TRY IT:
Please copy each line below that contains the word "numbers".

(Beginning of MATERIAL PROVIDED)

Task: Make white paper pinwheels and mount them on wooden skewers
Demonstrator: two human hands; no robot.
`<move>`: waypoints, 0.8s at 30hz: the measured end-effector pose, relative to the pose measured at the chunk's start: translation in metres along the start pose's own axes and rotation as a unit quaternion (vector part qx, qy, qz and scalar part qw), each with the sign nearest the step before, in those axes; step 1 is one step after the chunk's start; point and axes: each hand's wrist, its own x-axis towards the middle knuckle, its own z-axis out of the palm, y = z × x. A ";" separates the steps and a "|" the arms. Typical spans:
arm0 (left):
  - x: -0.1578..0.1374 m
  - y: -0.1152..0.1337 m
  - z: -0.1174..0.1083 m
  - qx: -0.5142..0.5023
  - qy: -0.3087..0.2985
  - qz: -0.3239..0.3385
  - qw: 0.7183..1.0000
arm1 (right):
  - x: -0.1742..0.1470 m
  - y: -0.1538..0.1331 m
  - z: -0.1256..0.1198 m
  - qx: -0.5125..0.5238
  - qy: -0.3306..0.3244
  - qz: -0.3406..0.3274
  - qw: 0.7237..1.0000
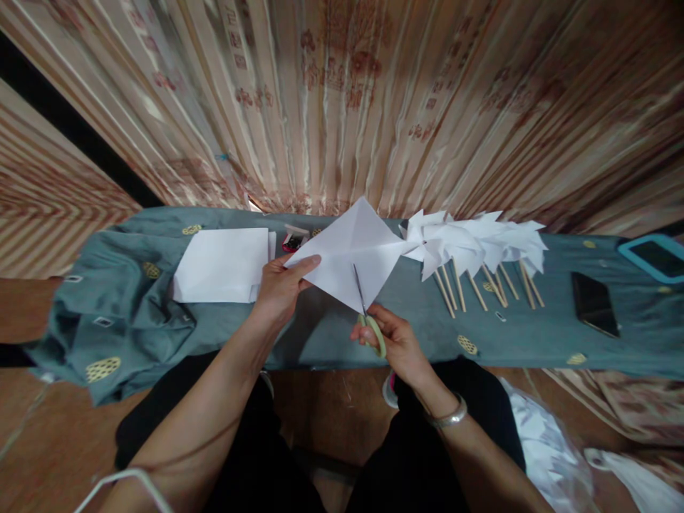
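A square sheet of white paper [350, 239], creased along its diagonals, is held up cornerwise above the cloth. My left hand [283, 285] pinches its left corner, thumb on top. In my right hand [392, 338] are scissors [371, 324] with pale green handles, my fingers through the loops. The blades point away from me and lie across the paper from its near corner toward the middle. To the left rests a stack of white paper [224, 267]. Several white paper pinwheels [475, 242] on wooden sticks lie in an overlapping row to the right.
A grey-green cloth [427, 342] covers the long narrow table. Behind the left hand sits a small red box [293, 240] with dark contents. A black phone [595, 303] and a blue-framed device [655, 256] lie at right. Patterned curtains [342, 107] hang behind; a clear bag [550, 442] with white paper pieces stands lower right.
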 end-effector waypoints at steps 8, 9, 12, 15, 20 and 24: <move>-0.002 0.000 0.000 -0.001 -0.001 -0.009 1.000 | 0.000 -0.001 -0.001 -0.008 -0.004 0.007 1.000; -0.002 0.000 0.001 -0.002 -0.002 -0.011 1.000 | 0.000 -0.001 -0.002 -0.012 -0.007 0.005 1.000; -0.003 0.000 0.002 -0.003 0.000 -0.012 1.000 | 0.000 -0.003 -0.002 -0.021 -0.015 0.000 1.000; -0.004 -0.001 0.002 0.001 0.005 -0.009 1.000 | 0.000 -0.004 -0.002 -0.019 -0.012 0.004 1.000; -0.003 -0.002 0.000 0.003 0.000 -0.008 1.000 | 0.000 -0.003 -0.001 -0.008 -0.004 0.009 1.000; -0.003 -0.004 0.000 -0.002 -0.004 -0.009 1.000 | 0.000 -0.003 0.000 -0.006 -0.001 0.010 1.000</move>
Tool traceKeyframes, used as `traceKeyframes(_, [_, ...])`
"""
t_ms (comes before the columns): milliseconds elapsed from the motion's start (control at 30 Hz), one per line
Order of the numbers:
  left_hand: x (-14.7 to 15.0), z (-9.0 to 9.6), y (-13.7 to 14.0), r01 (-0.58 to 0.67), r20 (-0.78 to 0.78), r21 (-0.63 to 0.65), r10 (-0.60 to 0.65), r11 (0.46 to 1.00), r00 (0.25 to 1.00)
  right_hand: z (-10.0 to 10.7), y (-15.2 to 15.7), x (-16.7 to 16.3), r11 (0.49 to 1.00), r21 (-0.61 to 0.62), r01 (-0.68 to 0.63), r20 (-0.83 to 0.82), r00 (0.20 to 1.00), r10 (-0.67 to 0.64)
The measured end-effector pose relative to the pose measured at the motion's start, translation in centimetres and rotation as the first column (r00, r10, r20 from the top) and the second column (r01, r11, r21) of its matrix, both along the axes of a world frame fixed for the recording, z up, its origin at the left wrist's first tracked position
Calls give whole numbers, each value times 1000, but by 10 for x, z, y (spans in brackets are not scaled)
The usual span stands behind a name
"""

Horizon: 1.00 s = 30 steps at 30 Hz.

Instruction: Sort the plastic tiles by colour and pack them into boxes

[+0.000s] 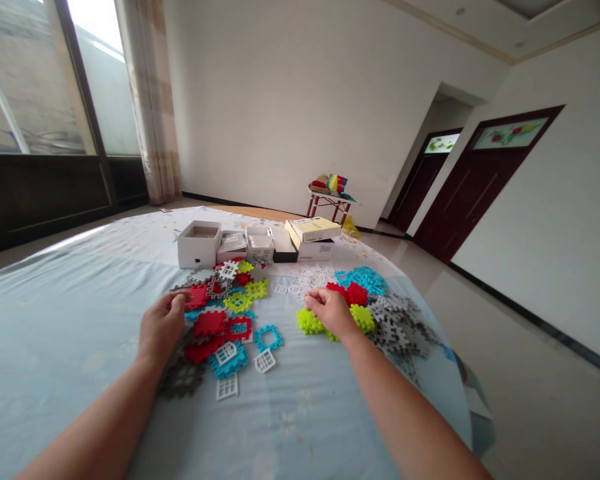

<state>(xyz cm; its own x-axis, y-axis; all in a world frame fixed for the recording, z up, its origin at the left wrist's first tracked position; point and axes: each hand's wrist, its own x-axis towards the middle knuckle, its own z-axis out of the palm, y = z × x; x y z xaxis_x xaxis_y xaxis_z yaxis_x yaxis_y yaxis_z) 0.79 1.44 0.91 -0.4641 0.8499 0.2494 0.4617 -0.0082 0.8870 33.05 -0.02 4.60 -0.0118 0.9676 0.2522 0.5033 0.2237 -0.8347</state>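
Observation:
At the left edge of a mixed heap of interlocking plastic tiles is my left hand (164, 321), its fingers closed next to a red tile (197, 297). Whatever they may hold is hidden. My right hand (331, 311) is closed in a pinch above lime-green tiles (310, 323); I cannot make out anything between its fingertips. Red tiles (357, 293) lie just behind that hand. Between my hands are a blue square frame (269, 339) and a white window piece (265, 361). Another white window piece (225, 353) rests on a blue tile (230, 368).
White window pieces (310, 277), blue tiles (365, 280) and grey tiles (403, 323) form separate piles on the right. Open boxes (200, 245) line the back, with a yellow-topped box (314, 229) at their right end. A cloth (80, 320) covers the round table.

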Motion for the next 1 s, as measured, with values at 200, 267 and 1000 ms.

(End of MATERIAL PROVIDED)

RESULT OF THIS TASK:
Order of the numbers:
Calls give whole numbers, each value times 1000, but by 10 for x, z, y (spans in brackets are not scaled)

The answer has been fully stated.